* [The problem]
Please print, word for word, every line from the one that contains "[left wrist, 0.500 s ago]" through the last line of the records, and nothing else.

* [Data entries]
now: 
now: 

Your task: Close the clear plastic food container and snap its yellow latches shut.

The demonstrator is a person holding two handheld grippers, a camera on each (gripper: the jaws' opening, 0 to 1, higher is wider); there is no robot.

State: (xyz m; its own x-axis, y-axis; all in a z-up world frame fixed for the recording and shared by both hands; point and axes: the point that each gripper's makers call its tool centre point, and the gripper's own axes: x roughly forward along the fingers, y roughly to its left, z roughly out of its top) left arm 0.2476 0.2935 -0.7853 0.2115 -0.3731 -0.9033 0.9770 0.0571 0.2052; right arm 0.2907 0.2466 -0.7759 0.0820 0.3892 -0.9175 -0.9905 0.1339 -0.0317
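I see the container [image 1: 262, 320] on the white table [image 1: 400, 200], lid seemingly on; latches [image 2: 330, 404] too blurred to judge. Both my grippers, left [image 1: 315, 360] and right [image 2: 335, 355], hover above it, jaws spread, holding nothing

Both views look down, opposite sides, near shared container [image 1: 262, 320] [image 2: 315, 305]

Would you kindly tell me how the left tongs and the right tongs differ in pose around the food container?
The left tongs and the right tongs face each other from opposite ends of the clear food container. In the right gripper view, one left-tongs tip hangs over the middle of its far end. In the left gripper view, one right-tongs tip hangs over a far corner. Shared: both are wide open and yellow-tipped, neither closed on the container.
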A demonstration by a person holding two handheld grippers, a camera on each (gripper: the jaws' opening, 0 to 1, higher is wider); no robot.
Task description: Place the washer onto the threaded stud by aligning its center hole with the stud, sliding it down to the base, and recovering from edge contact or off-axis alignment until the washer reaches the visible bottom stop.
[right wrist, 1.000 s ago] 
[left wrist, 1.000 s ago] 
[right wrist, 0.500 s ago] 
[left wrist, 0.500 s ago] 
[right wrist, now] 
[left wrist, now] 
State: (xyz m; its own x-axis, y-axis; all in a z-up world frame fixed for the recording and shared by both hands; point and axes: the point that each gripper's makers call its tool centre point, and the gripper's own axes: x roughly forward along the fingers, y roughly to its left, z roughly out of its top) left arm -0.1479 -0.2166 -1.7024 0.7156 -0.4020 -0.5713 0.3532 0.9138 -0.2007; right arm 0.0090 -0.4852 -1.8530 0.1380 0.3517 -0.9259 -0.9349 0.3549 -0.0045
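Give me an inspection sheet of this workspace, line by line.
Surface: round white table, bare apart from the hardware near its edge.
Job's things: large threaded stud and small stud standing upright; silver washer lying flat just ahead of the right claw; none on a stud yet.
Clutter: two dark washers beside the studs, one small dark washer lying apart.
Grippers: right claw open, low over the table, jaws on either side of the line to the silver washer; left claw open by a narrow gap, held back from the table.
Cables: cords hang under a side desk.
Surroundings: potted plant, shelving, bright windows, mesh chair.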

* [Reply]
[left wrist, 0.500 s ago] 
[right wrist, now] 
[left wrist, now] 
State: (xyz m; its own x-axis, y-axis; all in a z-up world frame fixed for the recording and shared by both hands; point and axes: the point that each gripper's makers call its tool centre point, and the gripper's own axes: x roughly forward along the fingers, y roughly to its left, z roughly out of its top) left arm -0.1479 -0.2166 -1.7024 0.7156 -0.4020 -0.5713 0.3532 0.9138 -0.2007; right arm 0.0090 -0.4852 -1.8530 0.1380 0.3517 -0.9259 -0.9349 0.3549 -0.0045
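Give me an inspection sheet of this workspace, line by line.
Surface: round white table, bare apart from the hardware near its edge.
Job's things: large threaded stud and small stud standing upright; silver washer lying flat just ahead of the right claw; none on a stud yet.
Clutter: two dark washers beside the studs, one small dark washer lying apart.
Grippers: right claw open, low over the table, jaws on either side of the line to the silver washer; left claw open by a narrow gap, held back from the table.
Cables: cords hang under a side desk.
Surroundings: potted plant, shelving, bright windows, mesh chair.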

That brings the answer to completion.